The Department of Defense and Congress should reject this approach. Real strategic choices should not be built on fair budget percentages but on hard calculations about the types of capabilities the Combatant Commanders need to meet the missions we ask them to execute.
Instead of talking in terms of percentages, we should seek to answer questions of strategy and budgets by asking what we anticipate the national security environment will look like over the next five, 10 and 20 years. From there we can ask what America’s defense priorities and objectives will be and decide what combination of military capabilities are best suited to support these ends. While strategy is about ways, means, and ends, too often we dictate an arbitrary mean, or a budget figure, as the starting point and then let that drive the ends we desire.
What does the next decade or two hold? Certainly, the past decade has been characterized by prolonged counterinsurgencies in the Middle East and South Asia. These operations have exerted tremendous strains on our Army and Marine Corps, which received significant budget increases commensurate with the missions assigned to them by the President and Congress. While the United States will remain active in the Middle East, the shifting security dynamics in the Asia-Pacific have necessitated a re-emphasis of our efforts to this region. As such, we believe that in the coming decade we will ask a disproportionate contribution from our maritime and power-projection forces.

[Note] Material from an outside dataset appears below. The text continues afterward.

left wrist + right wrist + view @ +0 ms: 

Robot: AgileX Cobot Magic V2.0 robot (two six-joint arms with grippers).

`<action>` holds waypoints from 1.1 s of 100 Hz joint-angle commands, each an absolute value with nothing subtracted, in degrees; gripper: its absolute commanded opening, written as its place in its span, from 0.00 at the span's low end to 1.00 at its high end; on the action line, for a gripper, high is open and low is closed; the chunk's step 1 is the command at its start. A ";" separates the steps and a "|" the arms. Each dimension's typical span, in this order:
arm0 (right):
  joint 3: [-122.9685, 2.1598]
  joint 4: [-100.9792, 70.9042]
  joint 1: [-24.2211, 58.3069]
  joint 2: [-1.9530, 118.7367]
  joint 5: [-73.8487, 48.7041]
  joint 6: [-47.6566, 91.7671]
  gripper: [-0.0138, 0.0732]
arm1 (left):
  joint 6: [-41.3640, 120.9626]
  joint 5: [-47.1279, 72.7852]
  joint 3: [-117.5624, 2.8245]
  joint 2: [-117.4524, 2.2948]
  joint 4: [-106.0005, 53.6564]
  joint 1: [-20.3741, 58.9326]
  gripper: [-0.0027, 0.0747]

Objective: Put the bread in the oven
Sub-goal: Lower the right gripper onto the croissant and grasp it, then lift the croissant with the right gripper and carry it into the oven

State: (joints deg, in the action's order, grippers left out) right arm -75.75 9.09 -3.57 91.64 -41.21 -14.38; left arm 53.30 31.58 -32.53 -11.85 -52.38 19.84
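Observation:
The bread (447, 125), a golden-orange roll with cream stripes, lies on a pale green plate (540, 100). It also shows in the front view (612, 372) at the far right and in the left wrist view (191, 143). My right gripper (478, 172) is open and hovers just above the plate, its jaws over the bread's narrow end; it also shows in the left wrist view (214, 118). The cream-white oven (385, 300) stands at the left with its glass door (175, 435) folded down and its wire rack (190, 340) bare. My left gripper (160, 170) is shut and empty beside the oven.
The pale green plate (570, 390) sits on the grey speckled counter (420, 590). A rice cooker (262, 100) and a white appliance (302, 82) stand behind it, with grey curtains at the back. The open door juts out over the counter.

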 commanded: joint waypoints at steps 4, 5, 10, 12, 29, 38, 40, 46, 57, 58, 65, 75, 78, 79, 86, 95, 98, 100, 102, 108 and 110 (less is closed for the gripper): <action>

Going forward, the Pentagon needs to better translate its strategic priorities into new resource-allocation priorities. This should mean investing in a mix of capabilities that can operate in environments that are becoming contested by anti-access/area-denial networks. To achieve this, traditional assumptions about how our military conducts sea control, projects power, or operates in the electromagnetic spectrum will need to be challenged. Although a discussion about the ways to achieve this goes beyond the scope of this brief essay, we are fully confident this process does not begin by allocating equal budgets to each of the services. It is time to bust-up this long-standing and intellectually lazy method of managing our defense posture.
We look forward to continuing this critical discussion as the Pentagon concludes its Strategic Choices and Management Review and moves ahead with the development of the 2014 Quadrennial Defense Review.
Rep. J. Randy Forbes (R-VA) and Rep. Rick Larsen (D-WA) are members of the House Armed Services Committee.